Dielectric Constant Stability: The Hidden Advantage
Engineers often focus on Df when comparing materials, but Dk stability across frequency is equally important for impedance-controlled designs. Standard FR-4 has a specified Dk of 4.2-4.5 — that range itself tells you the problem. The actual Dk varies with frequency, resin content, glass weave style, and measurement direction.
On a typical FR-4 stackup, the effective Dk at 1 GHz might be 4.3, but at 10 GHz it shifts to 4.0-4.1. For a 50-ohm trace designed at Dk=4.3, this means your actual impedance rises to approximately 52-53 ohms at 10 GHz — a 4-6% deviation that causes reflections on high-speed serial links.
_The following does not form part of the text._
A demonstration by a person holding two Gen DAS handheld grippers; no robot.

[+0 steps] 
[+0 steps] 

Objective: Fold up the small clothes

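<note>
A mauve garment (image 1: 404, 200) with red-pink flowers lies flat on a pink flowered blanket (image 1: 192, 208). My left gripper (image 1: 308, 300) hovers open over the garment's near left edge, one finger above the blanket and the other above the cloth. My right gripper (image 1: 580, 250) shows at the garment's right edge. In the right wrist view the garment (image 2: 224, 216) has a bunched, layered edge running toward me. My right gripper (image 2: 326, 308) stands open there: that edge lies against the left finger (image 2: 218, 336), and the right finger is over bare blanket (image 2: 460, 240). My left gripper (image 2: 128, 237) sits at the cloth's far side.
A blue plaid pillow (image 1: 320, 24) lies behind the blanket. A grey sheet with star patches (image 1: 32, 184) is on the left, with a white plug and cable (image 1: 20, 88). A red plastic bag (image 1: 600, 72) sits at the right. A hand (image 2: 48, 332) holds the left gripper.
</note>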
Rogers RO4350B specifies Dk of 3.48 +/-0.05 and maintains this value essentially flat from 1 MHz to 40 GHz. On boards we fabricate with RO4350B, measured impedance variation across frequency is typically within +/-1.5% from DC to 20 GHz.
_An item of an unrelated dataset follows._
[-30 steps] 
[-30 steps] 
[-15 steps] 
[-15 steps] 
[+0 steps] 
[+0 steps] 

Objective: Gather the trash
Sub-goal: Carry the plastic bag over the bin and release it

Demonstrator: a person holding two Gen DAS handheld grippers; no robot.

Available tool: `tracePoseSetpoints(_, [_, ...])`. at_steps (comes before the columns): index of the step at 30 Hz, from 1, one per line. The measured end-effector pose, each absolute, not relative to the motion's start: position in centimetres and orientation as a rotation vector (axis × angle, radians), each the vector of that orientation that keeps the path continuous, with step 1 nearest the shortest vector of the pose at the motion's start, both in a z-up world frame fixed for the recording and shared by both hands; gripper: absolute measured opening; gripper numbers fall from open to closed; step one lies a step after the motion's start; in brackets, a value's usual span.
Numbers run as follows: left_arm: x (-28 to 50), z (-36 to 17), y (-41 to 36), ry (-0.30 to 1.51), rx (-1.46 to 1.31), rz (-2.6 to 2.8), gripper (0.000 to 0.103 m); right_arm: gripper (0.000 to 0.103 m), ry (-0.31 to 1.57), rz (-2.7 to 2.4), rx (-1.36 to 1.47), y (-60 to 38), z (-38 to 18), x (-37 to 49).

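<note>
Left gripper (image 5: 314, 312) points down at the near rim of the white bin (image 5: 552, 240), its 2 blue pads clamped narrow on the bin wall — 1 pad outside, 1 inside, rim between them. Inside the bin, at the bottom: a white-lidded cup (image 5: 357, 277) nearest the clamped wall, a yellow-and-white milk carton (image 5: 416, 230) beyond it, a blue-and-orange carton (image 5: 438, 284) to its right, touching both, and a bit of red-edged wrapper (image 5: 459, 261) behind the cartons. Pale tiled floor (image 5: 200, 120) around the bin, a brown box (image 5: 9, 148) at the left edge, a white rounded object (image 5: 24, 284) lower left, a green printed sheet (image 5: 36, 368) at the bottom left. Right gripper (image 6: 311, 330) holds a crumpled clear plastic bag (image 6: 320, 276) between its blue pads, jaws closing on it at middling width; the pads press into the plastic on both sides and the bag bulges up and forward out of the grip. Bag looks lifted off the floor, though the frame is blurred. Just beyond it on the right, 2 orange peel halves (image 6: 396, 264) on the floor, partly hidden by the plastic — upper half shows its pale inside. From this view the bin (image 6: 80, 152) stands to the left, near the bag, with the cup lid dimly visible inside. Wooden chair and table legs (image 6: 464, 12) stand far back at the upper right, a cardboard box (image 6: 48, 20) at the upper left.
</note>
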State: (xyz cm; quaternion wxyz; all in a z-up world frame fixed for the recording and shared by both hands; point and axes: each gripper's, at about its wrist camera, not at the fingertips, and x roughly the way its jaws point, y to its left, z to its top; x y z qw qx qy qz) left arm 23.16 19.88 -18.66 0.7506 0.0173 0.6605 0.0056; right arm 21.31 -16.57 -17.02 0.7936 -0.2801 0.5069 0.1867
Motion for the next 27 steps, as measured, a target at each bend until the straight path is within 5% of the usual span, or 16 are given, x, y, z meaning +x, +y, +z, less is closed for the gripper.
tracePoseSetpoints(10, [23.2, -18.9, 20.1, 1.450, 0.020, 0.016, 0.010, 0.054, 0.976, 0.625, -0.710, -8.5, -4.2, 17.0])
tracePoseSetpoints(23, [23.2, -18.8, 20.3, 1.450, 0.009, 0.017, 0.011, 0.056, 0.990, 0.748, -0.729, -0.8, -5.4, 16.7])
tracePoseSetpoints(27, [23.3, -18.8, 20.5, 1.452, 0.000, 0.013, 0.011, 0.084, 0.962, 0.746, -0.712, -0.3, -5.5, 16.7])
The Hybrid Stackup Solution
For most RF/mixed-signal designs, the answer is not "FR-4 or Rogers" but "Rogers where you need it, FR-4 everywhere else." A hybrid stackup places Rogers material on the layers carrying RF signals while using FR-4 for digital routing, power distribution, and ground planes.
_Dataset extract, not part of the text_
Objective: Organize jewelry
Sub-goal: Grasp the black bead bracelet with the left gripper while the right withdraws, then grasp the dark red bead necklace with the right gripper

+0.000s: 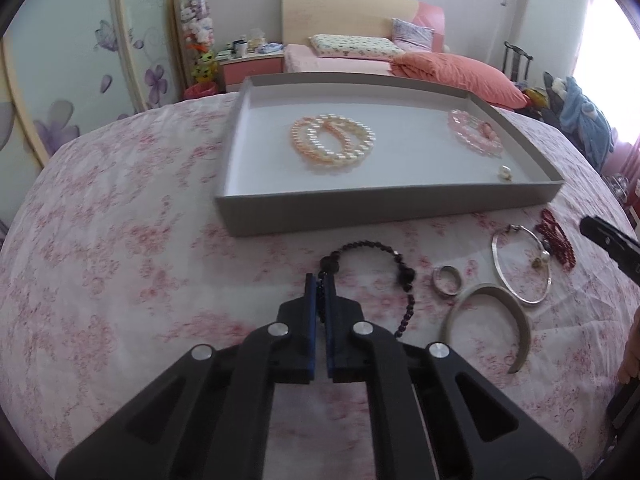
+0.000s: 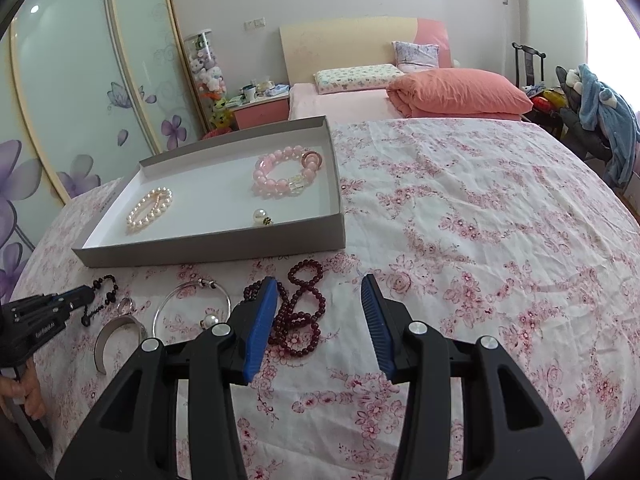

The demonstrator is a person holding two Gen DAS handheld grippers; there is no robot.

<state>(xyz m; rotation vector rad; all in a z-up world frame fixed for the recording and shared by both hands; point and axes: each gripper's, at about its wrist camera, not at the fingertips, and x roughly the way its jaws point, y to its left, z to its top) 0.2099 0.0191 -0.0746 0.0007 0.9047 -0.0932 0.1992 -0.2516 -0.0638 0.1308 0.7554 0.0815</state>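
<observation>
A grey tray [image 1: 384, 208] sits on a surface covered with a pink-flowered cloth [image 1: 120, 240], at twelve o'clock from the left gripper [image 1: 320, 280]. Inside it lie a coil of pearl bracelets [image 1: 334, 140] toward its middle, a pink bead bracelet [image 1: 476, 132] at the two o'clock corner, and a single pearl earring [image 1: 505, 172] near the front wall. On the cloth in front of the tray the rest of the jewelry is spread in a row: a dark bead bracelet [image 1: 384, 260], then toward three o'clock a small silver ring [image 1: 447, 280], an open silver cuff [image 1: 492, 320], a thin silver bangle [image 1: 520, 268] with a pearl on it, and a heap of dark red beads [image 1: 558, 240]. The left gripper's fingers [image 1: 310, 312] are clenched on the left end of the dark bead bracelet, strands of it pinched between the blue pads, the rest curving away to the right on the cloth. The right gripper [image 2: 320, 296] stands partly spread and grasps nothing; the dark red beads [image 2: 300, 312] lie just inside and under its left finger [image 2: 262, 320], and whether that finger touches them cannot be told. A bed with an orange quilt [image 2: 460, 92] stands behind.
</observation>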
A typical 8-layer hybrid for a 5G small cell might use:
- L1: RO4350B (10 mil) — RF traces, antenna feed
- L2-L7: Standard FR-4 — digital, power, ground
- L8: RO4350B (10 mil) — RF traces (bottom)
This provides full RF performance on L1/L8 while the inner FR-4 layers handle everything else at standard cost. The manufacturing challenge is at the Rogers-to-FR-4 interface, where CTE mismatch (Rogers 10-12 ppm/C vs FR-4 14-16 ppm/C) creates stress. Rogers 4450F prepreg at the transition interface manages this reliably.
When FR-4 Is Actually the Right Choice
Not every high-frequency design needs Rogers. Digital high-speed serial links (PCIe Gen 4/5, USB4, 100G Ethernet) operate at frequencies where loss matters, but receiver equalization compensates for moderate channel loss. A PCIe Gen 5 link at 32 GT/s can tolerate up to 25 dB of channel insertion loss — achievable on FR-4 for traces under 8 inches with mid-loss material (Isola 370HR, Df ~0.012).
Power distribution networks, ground planes, and low-frequency analog circuits (below 1 GHz) have no engineering justification for Rogers material.
Material Selection Decision Framework
- Identify your highest operating frequency — not data rate, but spectral content
- Determine your loss budget — subtract connector and via losses from total allowed
- Calculate required Df — Dielectric loss ≈ 2.3 × f(GHz) × Df × sqrt(Dk)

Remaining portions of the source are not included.